TASK: Only one span of the listing below is wanted: the lines from the one with "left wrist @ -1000" through the one with "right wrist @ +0", reproduced exactly, both ends kept.

○ ○ ○

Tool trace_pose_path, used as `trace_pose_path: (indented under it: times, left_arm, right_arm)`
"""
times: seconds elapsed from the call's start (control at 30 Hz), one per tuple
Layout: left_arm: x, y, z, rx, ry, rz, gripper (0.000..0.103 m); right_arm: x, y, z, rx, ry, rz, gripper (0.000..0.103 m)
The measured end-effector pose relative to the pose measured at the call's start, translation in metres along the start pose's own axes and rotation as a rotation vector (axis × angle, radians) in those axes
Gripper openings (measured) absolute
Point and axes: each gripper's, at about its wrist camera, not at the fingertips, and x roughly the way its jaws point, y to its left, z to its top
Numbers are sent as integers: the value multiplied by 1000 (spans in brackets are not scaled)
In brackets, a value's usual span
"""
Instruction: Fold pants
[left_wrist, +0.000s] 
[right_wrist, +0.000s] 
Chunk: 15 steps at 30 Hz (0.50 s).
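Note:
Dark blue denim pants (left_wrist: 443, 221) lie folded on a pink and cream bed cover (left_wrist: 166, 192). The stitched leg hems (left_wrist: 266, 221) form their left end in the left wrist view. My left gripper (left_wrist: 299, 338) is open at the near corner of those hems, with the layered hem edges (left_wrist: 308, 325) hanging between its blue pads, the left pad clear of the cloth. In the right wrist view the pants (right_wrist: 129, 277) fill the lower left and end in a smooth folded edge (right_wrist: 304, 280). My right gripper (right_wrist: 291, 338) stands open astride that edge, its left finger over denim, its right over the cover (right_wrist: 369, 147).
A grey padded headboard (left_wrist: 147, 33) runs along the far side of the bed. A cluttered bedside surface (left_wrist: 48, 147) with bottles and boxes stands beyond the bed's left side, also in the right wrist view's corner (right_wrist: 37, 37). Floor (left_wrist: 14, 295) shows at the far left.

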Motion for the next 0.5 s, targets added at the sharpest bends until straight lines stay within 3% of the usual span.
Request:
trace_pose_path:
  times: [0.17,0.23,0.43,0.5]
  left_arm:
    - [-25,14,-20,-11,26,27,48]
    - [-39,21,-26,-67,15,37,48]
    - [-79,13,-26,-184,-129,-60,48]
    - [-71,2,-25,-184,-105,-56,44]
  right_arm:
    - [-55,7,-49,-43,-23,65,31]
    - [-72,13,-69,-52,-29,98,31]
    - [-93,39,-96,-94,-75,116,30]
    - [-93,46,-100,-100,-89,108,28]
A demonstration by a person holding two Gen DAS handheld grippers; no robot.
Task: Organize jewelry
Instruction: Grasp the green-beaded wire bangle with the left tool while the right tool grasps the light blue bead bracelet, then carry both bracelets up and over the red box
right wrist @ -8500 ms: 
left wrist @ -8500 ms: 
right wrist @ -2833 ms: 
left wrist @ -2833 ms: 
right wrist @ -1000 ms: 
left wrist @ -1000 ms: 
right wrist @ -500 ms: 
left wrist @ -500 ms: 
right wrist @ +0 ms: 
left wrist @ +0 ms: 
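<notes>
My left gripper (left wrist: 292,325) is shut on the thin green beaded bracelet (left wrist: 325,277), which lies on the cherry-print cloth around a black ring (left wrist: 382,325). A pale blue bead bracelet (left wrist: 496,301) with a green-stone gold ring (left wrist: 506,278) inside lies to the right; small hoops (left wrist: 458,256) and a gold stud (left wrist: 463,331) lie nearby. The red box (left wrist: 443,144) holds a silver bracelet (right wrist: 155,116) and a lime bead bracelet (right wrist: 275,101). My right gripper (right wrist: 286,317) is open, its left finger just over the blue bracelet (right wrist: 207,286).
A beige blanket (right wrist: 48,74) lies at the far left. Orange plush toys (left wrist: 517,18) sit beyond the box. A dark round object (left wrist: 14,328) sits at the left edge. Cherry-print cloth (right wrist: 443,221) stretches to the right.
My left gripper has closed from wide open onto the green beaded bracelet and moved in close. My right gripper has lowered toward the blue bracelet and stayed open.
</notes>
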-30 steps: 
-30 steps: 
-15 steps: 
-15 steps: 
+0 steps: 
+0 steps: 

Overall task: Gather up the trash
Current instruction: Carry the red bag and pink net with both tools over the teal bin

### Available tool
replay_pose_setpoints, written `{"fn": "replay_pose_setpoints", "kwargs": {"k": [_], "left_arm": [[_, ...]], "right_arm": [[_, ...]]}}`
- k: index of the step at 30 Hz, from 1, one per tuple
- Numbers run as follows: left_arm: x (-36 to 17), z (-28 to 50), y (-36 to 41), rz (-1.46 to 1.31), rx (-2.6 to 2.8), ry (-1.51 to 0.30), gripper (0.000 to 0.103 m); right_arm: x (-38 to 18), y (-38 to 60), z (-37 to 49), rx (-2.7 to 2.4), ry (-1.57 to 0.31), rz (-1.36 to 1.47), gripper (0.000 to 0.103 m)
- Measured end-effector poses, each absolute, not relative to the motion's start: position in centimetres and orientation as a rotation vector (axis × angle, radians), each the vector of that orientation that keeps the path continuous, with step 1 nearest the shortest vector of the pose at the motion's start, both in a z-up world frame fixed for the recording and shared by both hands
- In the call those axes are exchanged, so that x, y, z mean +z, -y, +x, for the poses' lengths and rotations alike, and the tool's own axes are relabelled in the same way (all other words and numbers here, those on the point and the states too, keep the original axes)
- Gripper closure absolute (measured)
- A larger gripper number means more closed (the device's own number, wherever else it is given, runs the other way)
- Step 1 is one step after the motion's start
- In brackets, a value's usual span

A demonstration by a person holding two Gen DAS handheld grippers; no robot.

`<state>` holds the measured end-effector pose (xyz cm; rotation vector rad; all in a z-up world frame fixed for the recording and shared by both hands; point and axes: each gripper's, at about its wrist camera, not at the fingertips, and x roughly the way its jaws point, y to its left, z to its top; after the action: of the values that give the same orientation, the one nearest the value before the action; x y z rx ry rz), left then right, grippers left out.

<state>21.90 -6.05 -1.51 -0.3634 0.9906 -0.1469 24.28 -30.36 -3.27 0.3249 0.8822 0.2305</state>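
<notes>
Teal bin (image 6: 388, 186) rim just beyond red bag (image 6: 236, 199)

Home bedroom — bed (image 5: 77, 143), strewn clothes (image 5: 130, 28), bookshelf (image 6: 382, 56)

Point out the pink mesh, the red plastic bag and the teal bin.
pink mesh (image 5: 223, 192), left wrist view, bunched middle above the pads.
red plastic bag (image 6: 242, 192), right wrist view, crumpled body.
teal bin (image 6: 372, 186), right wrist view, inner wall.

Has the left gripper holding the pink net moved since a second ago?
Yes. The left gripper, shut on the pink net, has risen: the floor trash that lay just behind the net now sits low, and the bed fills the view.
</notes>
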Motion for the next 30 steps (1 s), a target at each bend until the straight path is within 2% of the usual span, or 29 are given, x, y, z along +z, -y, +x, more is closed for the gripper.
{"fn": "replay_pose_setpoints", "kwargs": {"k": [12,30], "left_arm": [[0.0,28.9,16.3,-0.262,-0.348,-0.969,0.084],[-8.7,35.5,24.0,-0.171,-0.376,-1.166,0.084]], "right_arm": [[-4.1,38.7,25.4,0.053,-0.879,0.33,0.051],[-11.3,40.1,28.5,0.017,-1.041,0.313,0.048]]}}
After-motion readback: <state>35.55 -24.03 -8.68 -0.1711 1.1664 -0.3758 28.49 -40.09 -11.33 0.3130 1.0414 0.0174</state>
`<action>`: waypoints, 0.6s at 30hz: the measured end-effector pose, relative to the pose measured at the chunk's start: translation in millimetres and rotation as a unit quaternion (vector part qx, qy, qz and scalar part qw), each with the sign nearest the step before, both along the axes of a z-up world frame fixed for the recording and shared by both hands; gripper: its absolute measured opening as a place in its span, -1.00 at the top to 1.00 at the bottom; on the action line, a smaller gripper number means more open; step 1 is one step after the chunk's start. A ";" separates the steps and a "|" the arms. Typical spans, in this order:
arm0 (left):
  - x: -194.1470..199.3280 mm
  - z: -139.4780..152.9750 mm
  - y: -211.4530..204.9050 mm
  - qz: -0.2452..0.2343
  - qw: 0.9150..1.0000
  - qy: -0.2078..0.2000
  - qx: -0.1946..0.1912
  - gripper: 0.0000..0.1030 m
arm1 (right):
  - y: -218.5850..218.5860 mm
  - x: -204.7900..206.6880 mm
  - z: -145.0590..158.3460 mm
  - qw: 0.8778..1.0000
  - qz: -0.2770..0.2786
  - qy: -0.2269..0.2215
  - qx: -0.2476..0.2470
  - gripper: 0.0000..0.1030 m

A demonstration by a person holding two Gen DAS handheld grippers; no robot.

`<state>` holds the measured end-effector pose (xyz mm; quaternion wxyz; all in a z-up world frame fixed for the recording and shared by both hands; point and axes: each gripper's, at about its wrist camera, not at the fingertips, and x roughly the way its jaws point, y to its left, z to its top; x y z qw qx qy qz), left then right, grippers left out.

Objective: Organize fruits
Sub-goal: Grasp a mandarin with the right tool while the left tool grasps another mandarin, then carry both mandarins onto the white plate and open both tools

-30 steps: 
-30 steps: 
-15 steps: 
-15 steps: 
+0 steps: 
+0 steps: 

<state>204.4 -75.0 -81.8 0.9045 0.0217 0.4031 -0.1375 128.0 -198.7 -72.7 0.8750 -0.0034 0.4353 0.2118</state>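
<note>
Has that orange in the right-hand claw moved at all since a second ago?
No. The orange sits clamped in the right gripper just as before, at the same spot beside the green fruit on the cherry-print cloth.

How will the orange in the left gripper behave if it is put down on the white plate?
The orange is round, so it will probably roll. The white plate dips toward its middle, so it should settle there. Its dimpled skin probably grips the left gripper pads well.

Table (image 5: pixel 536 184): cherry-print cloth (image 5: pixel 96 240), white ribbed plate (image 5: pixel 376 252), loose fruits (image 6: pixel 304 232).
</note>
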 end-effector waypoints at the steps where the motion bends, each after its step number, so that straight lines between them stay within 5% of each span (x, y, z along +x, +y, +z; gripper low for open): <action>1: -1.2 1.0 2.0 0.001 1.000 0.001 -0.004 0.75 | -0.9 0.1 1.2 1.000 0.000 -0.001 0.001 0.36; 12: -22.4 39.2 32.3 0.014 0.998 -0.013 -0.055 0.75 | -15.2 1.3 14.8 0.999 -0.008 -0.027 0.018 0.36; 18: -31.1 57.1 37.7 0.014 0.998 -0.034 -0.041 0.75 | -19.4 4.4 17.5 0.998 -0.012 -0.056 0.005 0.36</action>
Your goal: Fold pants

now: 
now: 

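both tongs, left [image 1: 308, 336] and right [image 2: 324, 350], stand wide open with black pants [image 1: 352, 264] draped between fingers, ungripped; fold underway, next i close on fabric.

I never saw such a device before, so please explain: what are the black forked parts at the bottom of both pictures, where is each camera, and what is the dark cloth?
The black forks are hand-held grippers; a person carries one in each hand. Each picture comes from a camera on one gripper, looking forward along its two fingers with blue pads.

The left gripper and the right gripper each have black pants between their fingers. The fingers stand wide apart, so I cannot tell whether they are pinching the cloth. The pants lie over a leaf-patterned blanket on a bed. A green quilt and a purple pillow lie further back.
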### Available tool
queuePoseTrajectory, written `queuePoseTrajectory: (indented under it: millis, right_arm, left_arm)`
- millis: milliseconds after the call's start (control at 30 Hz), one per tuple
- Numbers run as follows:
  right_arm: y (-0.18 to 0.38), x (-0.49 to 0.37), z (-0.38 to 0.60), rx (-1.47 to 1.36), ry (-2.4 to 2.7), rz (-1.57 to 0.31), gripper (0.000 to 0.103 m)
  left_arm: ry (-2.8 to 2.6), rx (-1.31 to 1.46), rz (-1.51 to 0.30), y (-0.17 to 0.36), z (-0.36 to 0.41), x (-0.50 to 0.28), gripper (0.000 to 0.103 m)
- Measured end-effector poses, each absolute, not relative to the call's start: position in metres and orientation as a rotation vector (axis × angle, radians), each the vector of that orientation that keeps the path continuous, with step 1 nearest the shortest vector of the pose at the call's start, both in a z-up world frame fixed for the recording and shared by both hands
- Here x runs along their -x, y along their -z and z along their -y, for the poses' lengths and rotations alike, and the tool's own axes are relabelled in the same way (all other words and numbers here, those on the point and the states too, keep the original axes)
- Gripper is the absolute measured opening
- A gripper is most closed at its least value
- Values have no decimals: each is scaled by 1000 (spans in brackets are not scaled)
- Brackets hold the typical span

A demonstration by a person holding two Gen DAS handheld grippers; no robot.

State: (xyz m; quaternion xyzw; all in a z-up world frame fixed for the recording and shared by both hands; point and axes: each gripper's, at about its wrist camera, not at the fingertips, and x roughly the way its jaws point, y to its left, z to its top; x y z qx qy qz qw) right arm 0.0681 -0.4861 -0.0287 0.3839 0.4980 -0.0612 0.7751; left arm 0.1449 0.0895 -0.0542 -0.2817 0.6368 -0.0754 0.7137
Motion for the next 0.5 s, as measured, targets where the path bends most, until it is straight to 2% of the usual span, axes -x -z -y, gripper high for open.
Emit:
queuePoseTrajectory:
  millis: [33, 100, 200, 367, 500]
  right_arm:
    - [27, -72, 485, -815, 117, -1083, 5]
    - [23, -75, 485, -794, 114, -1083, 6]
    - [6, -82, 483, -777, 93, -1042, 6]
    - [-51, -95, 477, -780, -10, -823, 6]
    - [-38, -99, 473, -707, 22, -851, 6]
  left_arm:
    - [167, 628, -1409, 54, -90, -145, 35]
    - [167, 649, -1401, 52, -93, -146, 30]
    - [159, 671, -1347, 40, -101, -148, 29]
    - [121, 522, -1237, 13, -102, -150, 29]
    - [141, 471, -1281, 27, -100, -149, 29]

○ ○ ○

YOUR SOLUTION:
left wrist @ -1000 ms: 
right wrist @ -500 ms: 
left wrist @ -500 ms: 
right wrist @ +0 ms: 

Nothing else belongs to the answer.